**** Provided records ****

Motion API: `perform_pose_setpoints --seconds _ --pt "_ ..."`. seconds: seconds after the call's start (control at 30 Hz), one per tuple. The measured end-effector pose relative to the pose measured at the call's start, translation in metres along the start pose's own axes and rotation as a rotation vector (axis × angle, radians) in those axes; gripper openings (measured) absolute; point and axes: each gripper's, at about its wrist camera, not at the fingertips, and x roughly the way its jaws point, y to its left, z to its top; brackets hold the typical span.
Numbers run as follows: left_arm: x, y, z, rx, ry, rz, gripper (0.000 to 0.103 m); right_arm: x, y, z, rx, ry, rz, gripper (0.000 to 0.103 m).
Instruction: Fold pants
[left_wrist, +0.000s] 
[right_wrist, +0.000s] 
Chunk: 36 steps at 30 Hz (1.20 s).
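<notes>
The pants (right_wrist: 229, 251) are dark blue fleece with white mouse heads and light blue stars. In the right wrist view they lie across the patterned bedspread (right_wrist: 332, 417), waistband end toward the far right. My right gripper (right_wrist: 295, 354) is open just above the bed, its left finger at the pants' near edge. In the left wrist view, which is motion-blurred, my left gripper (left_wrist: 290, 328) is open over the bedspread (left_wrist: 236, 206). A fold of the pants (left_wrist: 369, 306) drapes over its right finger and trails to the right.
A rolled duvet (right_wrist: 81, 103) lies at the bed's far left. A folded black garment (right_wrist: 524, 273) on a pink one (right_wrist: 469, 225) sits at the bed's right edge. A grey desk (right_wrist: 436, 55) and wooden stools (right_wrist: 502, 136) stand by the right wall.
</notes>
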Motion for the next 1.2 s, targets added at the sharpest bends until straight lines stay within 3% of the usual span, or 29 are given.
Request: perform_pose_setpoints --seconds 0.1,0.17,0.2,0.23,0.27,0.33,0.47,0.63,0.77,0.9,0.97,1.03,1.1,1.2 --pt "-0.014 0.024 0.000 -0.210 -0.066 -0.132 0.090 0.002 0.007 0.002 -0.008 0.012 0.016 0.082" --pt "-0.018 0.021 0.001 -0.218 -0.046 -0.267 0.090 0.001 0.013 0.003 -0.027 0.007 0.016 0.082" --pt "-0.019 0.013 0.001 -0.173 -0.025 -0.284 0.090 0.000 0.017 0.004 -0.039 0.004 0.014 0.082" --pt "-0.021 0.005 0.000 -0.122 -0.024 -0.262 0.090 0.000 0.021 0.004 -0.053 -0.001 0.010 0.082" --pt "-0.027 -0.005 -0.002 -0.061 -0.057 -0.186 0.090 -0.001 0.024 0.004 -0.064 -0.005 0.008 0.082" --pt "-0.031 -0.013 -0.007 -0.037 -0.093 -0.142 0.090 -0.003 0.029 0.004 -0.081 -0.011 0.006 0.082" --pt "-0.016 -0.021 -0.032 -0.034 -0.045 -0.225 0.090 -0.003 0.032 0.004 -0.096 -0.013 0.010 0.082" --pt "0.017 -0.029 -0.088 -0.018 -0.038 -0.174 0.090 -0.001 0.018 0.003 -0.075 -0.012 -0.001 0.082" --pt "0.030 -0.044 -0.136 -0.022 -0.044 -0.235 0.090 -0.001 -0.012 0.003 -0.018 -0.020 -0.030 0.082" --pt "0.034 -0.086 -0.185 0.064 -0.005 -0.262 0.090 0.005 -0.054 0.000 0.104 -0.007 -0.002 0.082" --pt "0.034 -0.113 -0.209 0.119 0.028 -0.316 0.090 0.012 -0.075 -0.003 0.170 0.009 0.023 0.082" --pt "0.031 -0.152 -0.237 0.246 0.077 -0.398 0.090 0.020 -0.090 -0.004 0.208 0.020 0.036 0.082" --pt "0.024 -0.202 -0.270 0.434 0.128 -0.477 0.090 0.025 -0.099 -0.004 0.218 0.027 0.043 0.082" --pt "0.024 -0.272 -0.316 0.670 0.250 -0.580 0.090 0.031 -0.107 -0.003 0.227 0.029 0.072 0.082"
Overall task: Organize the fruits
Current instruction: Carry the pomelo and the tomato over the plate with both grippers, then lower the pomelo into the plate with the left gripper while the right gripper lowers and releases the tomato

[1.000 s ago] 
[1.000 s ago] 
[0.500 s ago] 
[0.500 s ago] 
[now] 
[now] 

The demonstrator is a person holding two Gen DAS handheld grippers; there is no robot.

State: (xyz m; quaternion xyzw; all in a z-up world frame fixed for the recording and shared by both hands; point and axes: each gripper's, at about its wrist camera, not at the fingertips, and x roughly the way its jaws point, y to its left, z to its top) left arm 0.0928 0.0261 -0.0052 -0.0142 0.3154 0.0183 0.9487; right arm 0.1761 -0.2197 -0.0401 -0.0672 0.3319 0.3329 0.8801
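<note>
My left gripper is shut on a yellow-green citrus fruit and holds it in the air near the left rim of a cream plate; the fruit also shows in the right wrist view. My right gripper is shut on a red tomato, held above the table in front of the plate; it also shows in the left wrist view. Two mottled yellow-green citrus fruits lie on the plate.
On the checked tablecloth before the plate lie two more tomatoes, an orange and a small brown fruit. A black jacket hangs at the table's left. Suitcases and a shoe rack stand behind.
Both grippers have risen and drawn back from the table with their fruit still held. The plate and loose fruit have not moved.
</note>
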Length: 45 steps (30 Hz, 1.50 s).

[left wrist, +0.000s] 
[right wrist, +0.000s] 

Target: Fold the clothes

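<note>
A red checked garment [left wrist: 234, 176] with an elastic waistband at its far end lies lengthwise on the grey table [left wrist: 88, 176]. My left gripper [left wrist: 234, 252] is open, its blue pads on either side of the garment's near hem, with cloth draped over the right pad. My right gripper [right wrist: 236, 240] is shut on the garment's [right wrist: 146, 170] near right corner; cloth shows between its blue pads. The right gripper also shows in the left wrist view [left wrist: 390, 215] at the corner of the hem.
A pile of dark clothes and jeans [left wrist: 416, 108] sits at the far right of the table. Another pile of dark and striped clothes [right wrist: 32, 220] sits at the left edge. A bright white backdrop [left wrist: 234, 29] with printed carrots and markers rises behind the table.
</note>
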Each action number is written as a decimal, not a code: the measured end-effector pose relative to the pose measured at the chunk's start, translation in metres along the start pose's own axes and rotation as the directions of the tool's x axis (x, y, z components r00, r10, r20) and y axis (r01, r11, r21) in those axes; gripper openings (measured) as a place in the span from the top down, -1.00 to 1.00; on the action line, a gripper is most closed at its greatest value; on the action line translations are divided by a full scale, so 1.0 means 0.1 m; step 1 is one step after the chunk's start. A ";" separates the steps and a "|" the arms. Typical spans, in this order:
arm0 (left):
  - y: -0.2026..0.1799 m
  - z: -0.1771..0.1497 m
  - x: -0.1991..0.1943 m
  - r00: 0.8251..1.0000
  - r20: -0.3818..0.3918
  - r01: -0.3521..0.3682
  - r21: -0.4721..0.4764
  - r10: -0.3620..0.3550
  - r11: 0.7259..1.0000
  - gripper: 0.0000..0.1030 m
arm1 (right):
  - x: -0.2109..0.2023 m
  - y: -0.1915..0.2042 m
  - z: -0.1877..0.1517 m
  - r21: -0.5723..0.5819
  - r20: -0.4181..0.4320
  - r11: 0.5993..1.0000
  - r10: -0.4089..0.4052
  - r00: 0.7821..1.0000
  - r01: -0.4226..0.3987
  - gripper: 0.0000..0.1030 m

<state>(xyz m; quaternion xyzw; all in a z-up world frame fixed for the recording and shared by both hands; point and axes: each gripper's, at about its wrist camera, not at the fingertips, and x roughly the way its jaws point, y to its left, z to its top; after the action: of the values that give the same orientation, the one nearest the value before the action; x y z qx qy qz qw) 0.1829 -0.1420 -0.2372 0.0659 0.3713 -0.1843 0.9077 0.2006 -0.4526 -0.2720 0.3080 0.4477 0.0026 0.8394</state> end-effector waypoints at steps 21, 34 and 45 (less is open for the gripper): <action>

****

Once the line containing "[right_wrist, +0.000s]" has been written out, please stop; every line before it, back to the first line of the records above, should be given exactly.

Motion API: `perform_pose_setpoints --seconds _ --pt "_ ..."`. seconds: seconds after the call's start (control at 30 Hz), one per tuple. The measured end-effector pose relative to the pose measured at the call's start, translation in metres along the start pose's own axes and rotation as a rotation vector (axis × angle, radians) in those axes; gripper openings (measured) absolute; point and axes: each gripper's, at about its wrist camera, not at the fingertips, and x roughly the way its jaws point, y to its left, z to its top; brackets hold the typical span.
Numbers run as follows: left_arm: x, y, z, rx, ry, rz, gripper (0.000 to 0.103 m); right_arm: x, y, z, rx, ry, rz, gripper (0.000 to 0.103 m).
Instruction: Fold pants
[left_wrist, +0.000s] 
[right_wrist, +0.000s] 

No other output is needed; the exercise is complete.